Tuesday, October 19, 2010


Well I guess it was inevitable. After more than a decade ghostface is back terrorizing Sidney Prescott (Neve Campbell) and all her horny post-post high school friends. Although I've become completely numb (maybe even accepting) of all the sequelizing being done by Hollywood over the past few years, I really have to question the decision to continue a franchise that took a dive Greg Louganis would be proud of at the beginning of the millennium and hasn't exactly had its apologists clamoring for its return.

That being said, I do understand Wes Craven needs a career boost (which has been necessary for awhile and is even more dire, now that My Soul to Take has received such a critical and commercial pounding that even Michael Berryman's's face feels sorry for it), and all three of the previous films earned more than triple their respective budgets. For better or worse, Scream really did change the landscape of horror (and it's a pretty great movie, to boot. No seriously, it is. If it were released on Blu-Ray right now, I'd snag it). I seem to be the only person who didn't hate the second film (in fact I like it quite a bit, even with Jerry O'Connell's strange mid-movie musical number). Scream 3, though, is Hepatitis C wrapped in H1N1. Not only did the movie spark a downward spiral that Craven hasn't yet recovered from (although Red Eye is a lot of fun), it's incredibly sterile and a slog to sit through.

I've watched the trailer for Scream 4 (note: I will never, ever refer to this movie as Scr4m - that's Mark Pezzula's The Everything Film Blog guarantee), and can't really muster anything but a want to watch the first film. It's actually kind of cool to see these characters together again, but I have a feeling that's only because it conjures a certain sense of nostalgia in me. Scream was an important turning point not only in the canon of mainstream horror, but also in my personal film viewing experience.

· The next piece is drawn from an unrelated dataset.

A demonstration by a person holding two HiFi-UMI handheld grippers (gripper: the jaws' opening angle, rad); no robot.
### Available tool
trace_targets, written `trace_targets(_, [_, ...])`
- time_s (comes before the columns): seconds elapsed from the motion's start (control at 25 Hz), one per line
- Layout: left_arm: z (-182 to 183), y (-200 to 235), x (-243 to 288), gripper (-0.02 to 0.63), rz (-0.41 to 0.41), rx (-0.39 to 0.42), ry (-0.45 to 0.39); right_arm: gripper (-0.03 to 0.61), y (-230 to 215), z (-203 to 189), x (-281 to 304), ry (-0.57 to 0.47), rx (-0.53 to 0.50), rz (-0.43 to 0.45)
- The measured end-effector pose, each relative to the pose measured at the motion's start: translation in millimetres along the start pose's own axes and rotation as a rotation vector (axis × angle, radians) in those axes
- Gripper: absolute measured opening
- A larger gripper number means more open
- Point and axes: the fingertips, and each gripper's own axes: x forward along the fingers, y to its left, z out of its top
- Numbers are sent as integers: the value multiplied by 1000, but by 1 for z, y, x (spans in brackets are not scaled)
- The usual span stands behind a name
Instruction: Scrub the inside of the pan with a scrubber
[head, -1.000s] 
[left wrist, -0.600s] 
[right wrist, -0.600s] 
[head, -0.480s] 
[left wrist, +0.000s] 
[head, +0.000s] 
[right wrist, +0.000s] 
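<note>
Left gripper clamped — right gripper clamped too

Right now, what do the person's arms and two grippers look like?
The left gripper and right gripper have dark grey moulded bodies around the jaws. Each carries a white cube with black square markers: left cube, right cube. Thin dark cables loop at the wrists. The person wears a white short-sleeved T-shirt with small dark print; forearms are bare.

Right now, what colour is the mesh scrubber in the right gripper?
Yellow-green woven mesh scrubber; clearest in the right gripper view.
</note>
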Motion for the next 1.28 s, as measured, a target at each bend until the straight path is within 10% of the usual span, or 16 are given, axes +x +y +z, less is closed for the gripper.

The trailer predictably signals that the film will attack horror movies from a 2010 perspective, and hints that all sorts of meta things will happen throughout its running time. Nothing necessarily wrong with that, of course, but after almost a decade and a half of hundreds of self-aware horror films highlighting the tropes and cliches of the genre, it'd be nice if the franchise that kick-started that whole trend took the idea and got it drunk and high in the parking lot of Dairy Queen for a little bit, only to drop it off at its parents house hours later, leaving Mr. and Mrs. Scream to wonder why their son is acting the way he is, but enjoying every minute of his odd and out of character behavior.

And who knows, maybe it will do just that. Scream 4 is still six months away from release, and it could turn out to be the same reinvention of the horror genre that the first film was. Check out the trailer at Trailer Addicts.

One last thing: anyone else think they spot Anna Faris at 1:03?